1. 1. Overall Configuration of Printer As shown in FIG. 1, the printer 1 is a horizontal type direct tandem color printer.

In the following description, when the direction is referred to, the left side of the paper surface in FIG. 1 is the front side and the right side of the paper surface in FIG. 1 is the rear side, based on the state in which the printer 1 is placed horizontally. Further, the left and right reference points are when the printer 1 is viewed from the front side. That is, the front side of the paper surface in FIG. 1 is the right side, and the back side of the paper surface is the left side.

The printer 1 includes a main body casing 2 having a substantially box shape. A top cover 6 for opening and closing the main body opening 5 is provided at the upper end portion of the main body casing 2 so as to be swingable with the rear end portion as a fulcrum. The printer 1 includes four process cartridges 11 corresponding to each color.

The process cartridges 11 are detachably provided in the main body casing 2 and are arranged in parallel with each other at intervals in the front-rear direction. Each process cartridge 11 includes a drum cartridge 24 and a developing cartridge 25 as an example of a cartridge that is detachably attached to the drum cartridge 24.

The drum cartridge 24 includes a photosensitive drum 15.

The photosensitive drum 15 is formed in a cylindrical shape elongated in the left-right direction, and is rotatably provided on the drum cartridge 24.

The developing cartridge 25 includes a developing roller 16.

The developing roller 16 includes a metal developing roller shaft 30 extending in the left-right direction, is provided so as to be exposed from the rear side at the rear end portion of the developing cartridge 25, and is in contact with the photosensitive drum 15 from the front upper side. There is. The developing roller 16 is rotated around the center axis A1 of the developing roller shaft 30 (an example of the first axis, see FIG. 4).

Further, the developing cartridge 25 includes a supply roller 27 that supplies toner to the developing roller 16, and a layer thickness regulating blade 28 that regulates the thickness of the toner supplied to the developing roller 16, and a developer accommodating portion provided above them. In the toner accommodating portion 79 as an example, a toner 80 as an example of a developer is accommodated, and an agitator 80 as an example of a stirring member (rotating member) for stirring the toner is provided.
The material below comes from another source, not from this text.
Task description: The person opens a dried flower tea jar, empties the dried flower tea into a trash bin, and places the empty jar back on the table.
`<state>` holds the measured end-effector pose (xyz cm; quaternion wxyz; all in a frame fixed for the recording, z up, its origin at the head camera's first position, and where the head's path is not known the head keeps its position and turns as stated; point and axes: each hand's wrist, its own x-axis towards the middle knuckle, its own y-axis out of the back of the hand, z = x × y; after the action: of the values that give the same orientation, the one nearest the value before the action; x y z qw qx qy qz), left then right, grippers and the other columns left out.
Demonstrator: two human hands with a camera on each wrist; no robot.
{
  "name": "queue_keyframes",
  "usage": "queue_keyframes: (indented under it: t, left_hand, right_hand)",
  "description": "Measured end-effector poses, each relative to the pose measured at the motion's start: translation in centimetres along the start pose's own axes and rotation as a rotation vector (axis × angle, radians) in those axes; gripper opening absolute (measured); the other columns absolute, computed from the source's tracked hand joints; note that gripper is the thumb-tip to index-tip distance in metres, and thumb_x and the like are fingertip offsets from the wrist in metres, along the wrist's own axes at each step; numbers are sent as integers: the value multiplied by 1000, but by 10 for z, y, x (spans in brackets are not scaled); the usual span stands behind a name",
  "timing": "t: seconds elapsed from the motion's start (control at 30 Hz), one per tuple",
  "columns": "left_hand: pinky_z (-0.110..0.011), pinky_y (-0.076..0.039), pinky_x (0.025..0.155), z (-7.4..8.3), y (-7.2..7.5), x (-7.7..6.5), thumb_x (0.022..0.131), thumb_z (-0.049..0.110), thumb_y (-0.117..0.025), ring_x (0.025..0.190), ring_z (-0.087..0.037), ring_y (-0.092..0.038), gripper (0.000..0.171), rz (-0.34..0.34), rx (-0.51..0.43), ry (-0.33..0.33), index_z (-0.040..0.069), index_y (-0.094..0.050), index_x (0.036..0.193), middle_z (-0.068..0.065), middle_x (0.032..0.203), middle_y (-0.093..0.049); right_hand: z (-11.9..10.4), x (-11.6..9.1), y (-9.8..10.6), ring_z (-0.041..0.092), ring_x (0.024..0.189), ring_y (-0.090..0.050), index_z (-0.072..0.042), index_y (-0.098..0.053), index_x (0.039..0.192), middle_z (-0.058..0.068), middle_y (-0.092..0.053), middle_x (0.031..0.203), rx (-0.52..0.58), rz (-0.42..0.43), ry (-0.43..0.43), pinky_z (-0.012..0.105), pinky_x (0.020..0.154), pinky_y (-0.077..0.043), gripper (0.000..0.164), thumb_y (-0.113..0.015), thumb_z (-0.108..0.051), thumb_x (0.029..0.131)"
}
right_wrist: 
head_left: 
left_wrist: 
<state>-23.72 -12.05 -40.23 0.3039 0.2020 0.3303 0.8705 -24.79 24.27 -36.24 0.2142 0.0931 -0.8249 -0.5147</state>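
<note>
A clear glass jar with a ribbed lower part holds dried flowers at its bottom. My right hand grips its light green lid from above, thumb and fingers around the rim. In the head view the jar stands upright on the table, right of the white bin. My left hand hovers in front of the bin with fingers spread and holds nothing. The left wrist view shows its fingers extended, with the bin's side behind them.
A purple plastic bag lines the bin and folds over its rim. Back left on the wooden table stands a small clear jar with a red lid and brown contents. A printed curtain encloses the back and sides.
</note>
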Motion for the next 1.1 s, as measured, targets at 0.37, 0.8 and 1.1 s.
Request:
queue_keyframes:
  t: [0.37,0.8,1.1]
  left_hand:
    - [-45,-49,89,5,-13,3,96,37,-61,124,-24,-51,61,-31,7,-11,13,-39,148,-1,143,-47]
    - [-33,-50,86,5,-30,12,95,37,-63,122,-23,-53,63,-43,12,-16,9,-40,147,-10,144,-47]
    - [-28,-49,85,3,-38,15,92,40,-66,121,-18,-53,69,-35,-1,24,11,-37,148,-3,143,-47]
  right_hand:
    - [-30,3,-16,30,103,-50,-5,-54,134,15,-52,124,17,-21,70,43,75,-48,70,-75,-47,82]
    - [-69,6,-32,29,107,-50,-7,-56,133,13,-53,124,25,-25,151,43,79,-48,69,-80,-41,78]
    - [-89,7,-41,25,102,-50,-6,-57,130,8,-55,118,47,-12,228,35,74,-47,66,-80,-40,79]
The supply roller 27 includes a metal supply roller shaft 29 extending in the left-right direction, and is in contact with the developing roller 16 from the front upper side.

The layer thickness regulating blade 28 is in contact with the developing roller 16 from the rear upper side.

The agitator 80 includes an agitator shaft 76 extending in the left-right direction and a stirring blade 77 extending radially outward from the agitator shaft 76, and the central axis A2 of the agitator shaft 76 (an example of a rotation axis, see FIG. 4). Is rotated around the center of rotation.

The toner in the toner accommodating portion 79 is triboelectrically charged between the supply roller 27 and the developing roller 16 and is supported on the surface of the developing roller 16 as a thin layer having a constant thickness.

On the other hand, the surface of each photosensitive drum 15 is uniformly charged by the scorotron type charger 26 and then exposed by the LED unit 12 based on predetermined image data to obtain an electrostatic latent image based on the image data. Is formed. Then, the toner carried on the developing roller 16 is supplied to the electrostatic latent image on the surface of each photosensitive drum 15, so that the toner image (developer image) is supported on the surface of the photosensitive drum 15.

The paper S is housed in a paper feed tray 7 provided at the bottom of the main body casing 2, and is U-turned upward by the pickup roller 8, the paper feed roller 9, and the pair of resist rollers 10. The sheets are conveyed and fed one by one between the photosensitive drum 15 and the transfer belt 19 at a predetermined timing, and the transfer belt 19 transfers between each photosensitive drum 15 and each transfer roller 20 from the front side to the rear side. Transported towards. At this time, the toner images of each color are sequentially transferred to the paper S to form a color image.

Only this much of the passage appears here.